Zhang Zhichang, Zhu Lin, Yu Peilin
College of Computer Science and Engineering, University of Northwest Normal, Lanzhou, China.
JMIR Med Inform. 2020 May 4;8(5):e17637. doi: 10.2196/17637.
Medical entity recognition is a key technology that supports the development of smart medicine. Existing methods on English medical entity recognition have undergone great development, but their progress in the Chinese language has been slow. Because of limitations due to the complexity of the Chinese language and annotated corpora, these methods are based on simple neural networks, which cannot effectively extract the deep semantic representations of electronic medical records (EMRs) and be used on the scarce medical corpora. We thus developed a new Chinese EMR (CEMR) dataset with six types of entities and proposed a multi-level representation learning model based on Bidirectional Encoder Representation from Transformers (BERT) for Chinese medical entity recognition.

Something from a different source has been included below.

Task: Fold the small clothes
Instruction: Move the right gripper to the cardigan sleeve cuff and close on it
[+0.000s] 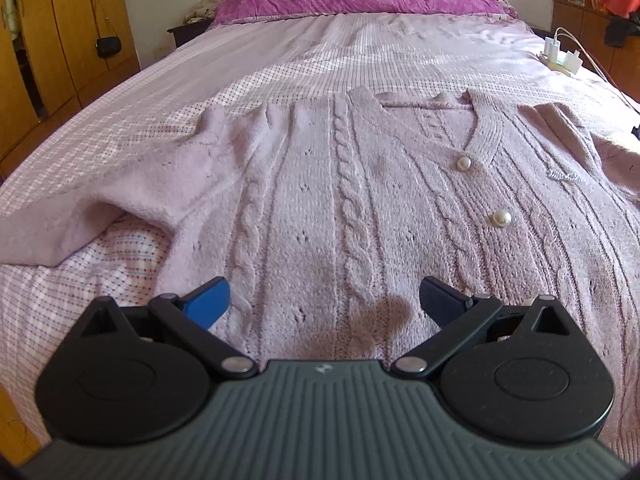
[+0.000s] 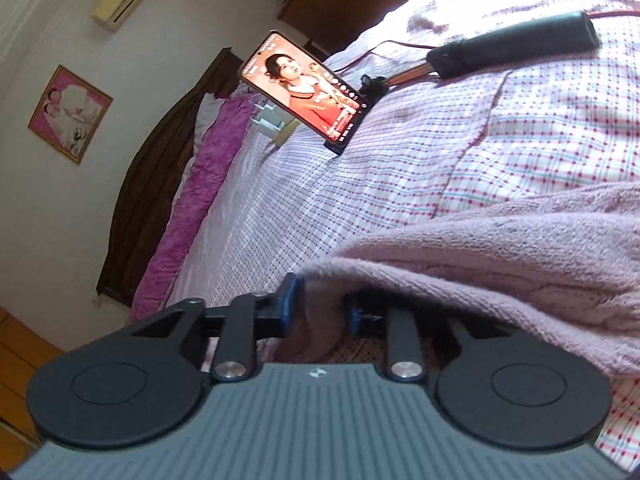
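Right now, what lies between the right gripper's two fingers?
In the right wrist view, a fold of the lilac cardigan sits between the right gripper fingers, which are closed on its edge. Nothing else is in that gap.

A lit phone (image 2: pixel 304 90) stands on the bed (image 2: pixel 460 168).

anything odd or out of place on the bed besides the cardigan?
Yes. A lit phone stands propped on the bed sheet, with a black cabled handle lying beyond it and a charger block near the bed's edge. Clutter, but clear of the cardigan, which lies flat and buttoned.
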Action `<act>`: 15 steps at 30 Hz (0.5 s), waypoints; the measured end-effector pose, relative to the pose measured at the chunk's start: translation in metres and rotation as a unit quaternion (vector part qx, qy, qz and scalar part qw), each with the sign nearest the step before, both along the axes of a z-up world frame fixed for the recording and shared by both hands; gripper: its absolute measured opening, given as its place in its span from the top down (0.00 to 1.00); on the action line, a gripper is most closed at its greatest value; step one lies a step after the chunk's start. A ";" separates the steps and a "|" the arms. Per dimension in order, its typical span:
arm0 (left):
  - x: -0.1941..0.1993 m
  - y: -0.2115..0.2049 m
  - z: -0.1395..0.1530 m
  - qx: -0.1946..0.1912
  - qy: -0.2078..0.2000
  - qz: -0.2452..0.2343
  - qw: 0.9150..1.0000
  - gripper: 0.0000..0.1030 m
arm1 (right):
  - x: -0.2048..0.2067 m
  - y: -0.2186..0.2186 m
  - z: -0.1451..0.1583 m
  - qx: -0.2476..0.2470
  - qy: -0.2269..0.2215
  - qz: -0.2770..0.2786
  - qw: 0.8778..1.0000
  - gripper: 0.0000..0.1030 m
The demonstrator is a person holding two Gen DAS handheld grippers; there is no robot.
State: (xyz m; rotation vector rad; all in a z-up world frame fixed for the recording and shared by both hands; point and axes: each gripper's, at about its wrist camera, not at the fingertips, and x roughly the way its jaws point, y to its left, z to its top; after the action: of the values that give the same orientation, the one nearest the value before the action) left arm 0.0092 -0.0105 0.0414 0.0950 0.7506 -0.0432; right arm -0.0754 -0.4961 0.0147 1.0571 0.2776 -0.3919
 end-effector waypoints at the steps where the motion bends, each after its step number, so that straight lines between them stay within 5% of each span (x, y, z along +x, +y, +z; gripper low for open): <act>1: 0.000 0.000 0.001 -0.001 -0.001 0.000 1.000 0.00 | -0.002 0.003 0.003 -0.005 -0.004 0.004 1.000 0.78; 15: 0.000 0.005 0.015 0.004 -0.023 -0.004 1.000 0.00 | 0.024 0.037 0.073 -0.112 -0.070 0.099 0.986 0.82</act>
State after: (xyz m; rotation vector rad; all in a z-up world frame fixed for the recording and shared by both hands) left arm 0.0091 -0.0058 0.0568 0.1052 0.7038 -0.0454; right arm -0.0515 -0.4591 0.0879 0.8234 0.2054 -0.1648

This study aimed to improve the performance of the language model by having it learn multi-level representation and recognize Chinese medical entities.
In this paper, the pretraining language representation model was investigated; utilizing information not only from the final layer but from intermediate layers was found to affect the performance of the Chinese medical entity recognition task. Therefore, we proposed a multi-level representation learning model for entity recognition in Chinese EMRs. Specifically, we first used the BERT language model to extract semantic representations. Then, the multi-head attention mechanism was leveraged to automatically extract deeper semantic information from each layer. Finally, semantic representations from multi-level representation extraction were utilized as the final semantic context embedding for each token and we used softmax to predict the entity tags.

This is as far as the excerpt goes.